(Stored dataset items)
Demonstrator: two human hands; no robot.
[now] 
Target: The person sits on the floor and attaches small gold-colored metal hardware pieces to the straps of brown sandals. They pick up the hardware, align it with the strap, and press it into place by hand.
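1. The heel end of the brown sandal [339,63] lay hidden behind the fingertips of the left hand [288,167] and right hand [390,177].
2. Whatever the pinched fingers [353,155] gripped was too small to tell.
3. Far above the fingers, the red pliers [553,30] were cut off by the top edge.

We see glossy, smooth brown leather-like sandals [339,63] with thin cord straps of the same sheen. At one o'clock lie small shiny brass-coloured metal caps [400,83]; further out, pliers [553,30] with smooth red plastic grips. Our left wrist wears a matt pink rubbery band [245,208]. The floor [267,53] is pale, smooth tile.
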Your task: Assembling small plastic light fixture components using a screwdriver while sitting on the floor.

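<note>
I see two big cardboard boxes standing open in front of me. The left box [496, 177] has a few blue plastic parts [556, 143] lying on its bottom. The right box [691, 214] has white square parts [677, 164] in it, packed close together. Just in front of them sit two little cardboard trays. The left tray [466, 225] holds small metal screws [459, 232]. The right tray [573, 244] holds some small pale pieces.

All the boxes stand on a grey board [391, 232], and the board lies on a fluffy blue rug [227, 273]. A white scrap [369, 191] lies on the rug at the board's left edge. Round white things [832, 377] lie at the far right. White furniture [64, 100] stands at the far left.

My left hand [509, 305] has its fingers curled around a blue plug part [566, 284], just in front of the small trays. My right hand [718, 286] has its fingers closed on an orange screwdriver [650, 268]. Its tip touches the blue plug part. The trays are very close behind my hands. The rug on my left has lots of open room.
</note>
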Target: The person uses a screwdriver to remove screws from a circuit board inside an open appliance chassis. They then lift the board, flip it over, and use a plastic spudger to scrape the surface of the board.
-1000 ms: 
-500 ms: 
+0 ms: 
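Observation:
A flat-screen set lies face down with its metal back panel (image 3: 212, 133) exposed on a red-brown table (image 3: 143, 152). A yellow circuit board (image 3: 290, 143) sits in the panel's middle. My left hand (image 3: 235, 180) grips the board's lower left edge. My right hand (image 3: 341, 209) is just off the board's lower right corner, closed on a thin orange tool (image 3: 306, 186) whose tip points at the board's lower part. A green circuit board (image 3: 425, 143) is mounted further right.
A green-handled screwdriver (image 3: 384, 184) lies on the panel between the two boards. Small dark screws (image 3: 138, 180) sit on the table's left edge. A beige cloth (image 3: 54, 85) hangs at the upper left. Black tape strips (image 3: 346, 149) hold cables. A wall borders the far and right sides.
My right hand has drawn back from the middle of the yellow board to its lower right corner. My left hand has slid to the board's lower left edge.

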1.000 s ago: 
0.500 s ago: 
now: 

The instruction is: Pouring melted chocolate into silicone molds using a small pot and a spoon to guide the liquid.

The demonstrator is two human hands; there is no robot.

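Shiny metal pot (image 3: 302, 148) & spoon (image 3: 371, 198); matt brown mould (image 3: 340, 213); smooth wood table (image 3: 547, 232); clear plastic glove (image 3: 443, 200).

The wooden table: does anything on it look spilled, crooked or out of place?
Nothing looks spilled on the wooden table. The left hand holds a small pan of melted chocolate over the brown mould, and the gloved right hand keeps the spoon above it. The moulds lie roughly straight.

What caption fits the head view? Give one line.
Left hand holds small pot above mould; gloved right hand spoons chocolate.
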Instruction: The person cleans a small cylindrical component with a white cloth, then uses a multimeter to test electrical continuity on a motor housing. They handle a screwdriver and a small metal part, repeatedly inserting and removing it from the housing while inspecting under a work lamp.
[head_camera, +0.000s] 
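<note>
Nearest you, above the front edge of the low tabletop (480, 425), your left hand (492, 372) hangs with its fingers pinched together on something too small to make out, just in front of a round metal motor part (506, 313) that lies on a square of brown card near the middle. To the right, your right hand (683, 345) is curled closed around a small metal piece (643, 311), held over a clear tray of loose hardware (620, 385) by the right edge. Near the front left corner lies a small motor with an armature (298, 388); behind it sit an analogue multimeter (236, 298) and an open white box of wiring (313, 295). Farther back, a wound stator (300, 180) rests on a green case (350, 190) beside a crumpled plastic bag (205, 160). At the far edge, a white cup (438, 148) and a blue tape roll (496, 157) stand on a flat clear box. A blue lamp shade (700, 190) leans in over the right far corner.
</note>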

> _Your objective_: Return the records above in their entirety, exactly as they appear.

> _Solution_:
Demonstrator: two human hands; no robot.
[now] 
Target: The person sits on the floor and attaches small gold-colored metal hardware pieces to the straps of brown sandals. They pick up the hardware, align it with the strap, and press it into place by hand.
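1. The heel end of the brown sandal [339,63] lay hidden behind the fingertips of the left hand [288,167] and right hand [390,177].
2. Whatever the pinched fingers [353,155] gripped was too small to tell.
3. Far above the fingers, the red pliers [553,30] were cut off by the top edge.

We see glossy, smooth brown leather-like sandals [339,63] with thin cord straps of the same sheen. At one o'clock lie small shiny brass-coloured metal caps [400,83]; further out, pliers [553,30] with smooth red plastic grips. Our left wrist wears a matt pink rubbery band [245,208]. The floor [267,53] is pale, smooth tile.
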Your task: Assembling small plastic light fixture components using a screwdriver while sitting on the floor.

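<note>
I see two big cardboard boxes standing open in front of me. The left box [496, 177] has a few blue plastic parts [556, 143] lying on its bottom. The right box [691, 214] has white square parts [677, 164] in it, packed close together. Just in front of them sit two little cardboard trays. The left tray [466, 225] holds small metal screws [459, 232]. The right tray [573, 244] holds some small pale pieces.

All the boxes stand on a grey board [391, 232], and the board lies on a fluffy blue rug [227, 273]. A white scrap [369, 191] lies on the rug at the board's left edge. Round white things [832, 377] lie at the far right. White furniture [64, 100] stands at the far left.

My left hand [509, 305] has its fingers curled around a blue plug part [566, 284], just in front of the small trays. My right hand [718, 286] has its fingers closed on an orange screwdriver [650, 268]. Its tip touches the blue plug part. The trays are very close behind my hands. The rug on my left has lots of open room.
</note>
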Target: The person uses a screwdriver to remove screws from a circuit board inside an open appliance chassis. They then lift the board, flip it over, and use a plastic spudger to scrape the surface of the board.
-1000 ms: 
-500 ms: 
+0 ms: 
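Observation:
A flat-screen set lies face down with its metal back panel (image 3: 212, 133) exposed on a red-brown table (image 3: 143, 152). A yellow circuit board (image 3: 290, 143) sits in the panel's middle. My left hand (image 3: 235, 180) grips the board's lower left edge. My right hand (image 3: 341, 209) is just off the board's lower right corner, closed on a thin orange tool (image 3: 306, 186) whose tip points at the board's lower part. A green circuit board (image 3: 425, 143) is mounted further right.
A green-handled screwdriver (image 3: 384, 184) lies on the panel between the two boards. Small dark screws (image 3: 138, 180) sit on the table's left edge. A beige cloth (image 3: 54, 85) hangs at the upper left. Black tape strips (image 3: 346, 149) hold cables. A wall borders the far and right sides.
My right hand has drawn back from the middle of the yellow board to its lower right corner. My left hand has slid to the board's lower left edge.
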
1.000 s ago: 
0.500 s ago: 
now: 

The instruction is: Pouring melted chocolate into silicone molds using a small pot and a spoon to guide the liquid.

The demonstrator is two human hands; there is no robot.

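Shiny metal pot (image 3: 302, 148) & spoon (image 3: 371, 198); matt brown mould (image 3: 340, 213); smooth wood table (image 3: 547, 232); clear plastic glove (image 3: 443, 200).

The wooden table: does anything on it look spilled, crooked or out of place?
Nothing looks spilled on the wooden table. The left hand holds a small pan of melted chocolate over the brown mould, and the gloved right hand keeps the spoon above it. The moulds lie roughly straight.

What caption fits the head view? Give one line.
Left hand holds small pot above mould; gloved right hand spoons chocolate.
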Instruction: The person cleans a small cylindrical component with a white cloth, then uses a multimeter to test electrical continuity on a motor housing. They handle a screwdriver and a small metal part, repeatedly inserting and removing it from the housing while inspecting under a work lamp.
[head_camera, +0.000s] 
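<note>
Nearest you, above the front edge of the low tabletop (480, 425), your left hand (492, 372) hangs with its fingers pinched together on something too small to make out, just in front of a round metal motor part (506, 313) that lies on a square of brown card near the middle. To the right, your right hand (683, 345) is curled closed around a small metal piece (643, 311), held over a clear tray of loose hardware (620, 385) by the right edge. Near the front left corner lies a small motor with an armature (298, 388); behind it sit an analogue multimeter (236, 298) and an open white box of wiring (313, 295). Farther back, a wound stator (300, 180) rests on a green case (350, 190) beside a crumpled plastic bag (205, 160). At the far edge, a white cup (438, 148) and a blue tape roll (496, 157) stand on a flat clear box. A blue lamp shade (700, 190) leans in over the right far corner.
</note>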

An answer has been given, and the exercise is complete.